TASK TO COMPLETE:
When copying the data, keep every line exactly the same.
┄┄┄┄┄┄
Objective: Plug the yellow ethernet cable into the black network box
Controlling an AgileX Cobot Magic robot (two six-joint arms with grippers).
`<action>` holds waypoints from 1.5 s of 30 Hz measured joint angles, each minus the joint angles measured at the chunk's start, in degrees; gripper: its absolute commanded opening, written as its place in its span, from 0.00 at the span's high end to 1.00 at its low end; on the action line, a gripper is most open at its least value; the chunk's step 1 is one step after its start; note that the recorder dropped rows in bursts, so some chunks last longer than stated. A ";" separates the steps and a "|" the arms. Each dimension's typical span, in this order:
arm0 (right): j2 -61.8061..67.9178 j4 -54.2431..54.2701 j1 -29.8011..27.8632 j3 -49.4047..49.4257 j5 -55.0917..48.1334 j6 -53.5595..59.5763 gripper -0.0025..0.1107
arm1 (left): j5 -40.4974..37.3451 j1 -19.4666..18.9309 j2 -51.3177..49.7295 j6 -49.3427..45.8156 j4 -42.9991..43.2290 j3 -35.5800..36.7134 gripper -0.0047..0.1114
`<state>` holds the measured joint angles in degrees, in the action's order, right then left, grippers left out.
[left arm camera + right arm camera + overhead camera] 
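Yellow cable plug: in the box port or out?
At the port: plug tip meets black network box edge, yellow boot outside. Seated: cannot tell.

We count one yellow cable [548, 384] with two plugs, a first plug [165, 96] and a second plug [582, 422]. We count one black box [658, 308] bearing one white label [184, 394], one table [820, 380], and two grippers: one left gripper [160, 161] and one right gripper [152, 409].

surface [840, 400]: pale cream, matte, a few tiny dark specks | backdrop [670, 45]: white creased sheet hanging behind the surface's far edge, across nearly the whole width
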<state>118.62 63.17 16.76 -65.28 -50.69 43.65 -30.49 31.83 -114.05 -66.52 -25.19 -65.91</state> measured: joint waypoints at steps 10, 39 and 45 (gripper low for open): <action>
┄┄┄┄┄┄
ANSWER TO THE PROBLEM:
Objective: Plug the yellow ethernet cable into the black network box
Controlling an AgileX Cobot Magic robot (two six-joint arms with grippers).
`<action>` holds waypoints from 1.5 s of 30 Hz measured joint angles, each minus the joint angles measured at the chunk's start, in degrees; gripper: its absolute commanded opening, written as its place in its span, from 0.00 at the span's high end to 1.00 at its low end; on the action line, a gripper is most open at its least value; the chunk's step 1 is one step after its start; note that the recorder dropped rows in bursts, so some chunks last longer than stated. A ";" separates the steps and a "|" the arms. Each dimension's typical span, in this order:
arm0 (right): j2 -61.8061..67.9178 j4 -54.2431..54.2701 j1 -29.8011..27.8632 j3 -49.4047..49.4257 j5 -55.0917..48.1334 j6 -53.5595..59.5763 gripper -0.0025..0.1107
arm1 (left): j5 -40.4974..37.3451 j1 -19.4666..18.9309 j2 -51.3177..49.7295 j6 -49.3427..45.8156 j4 -42.9991..43.2290 j3 -35.5800..36.7134 gripper -0.0047..0.1114
`<state>` holds the measured joint angles in degrees, in the action's order, right then left, grippers left out.
[left arm camera + right arm camera + overhead camera] 
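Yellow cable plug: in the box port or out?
At the port: plug tip meets black network box edge, yellow boot outside. Seated: cannot tell.

We count one yellow cable [548, 384] with two plugs, a first plug [165, 96] and a second plug [582, 422]. We count one black box [658, 308] bearing one white label [184, 394], one table [820, 380], and two grippers: one left gripper [160, 161] and one right gripper [152, 409].

surface [840, 400]: pale cream, matte, a few tiny dark specks | backdrop [670, 45]: white creased sheet hanging behind the surface's far edge, across nearly the whole width
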<state>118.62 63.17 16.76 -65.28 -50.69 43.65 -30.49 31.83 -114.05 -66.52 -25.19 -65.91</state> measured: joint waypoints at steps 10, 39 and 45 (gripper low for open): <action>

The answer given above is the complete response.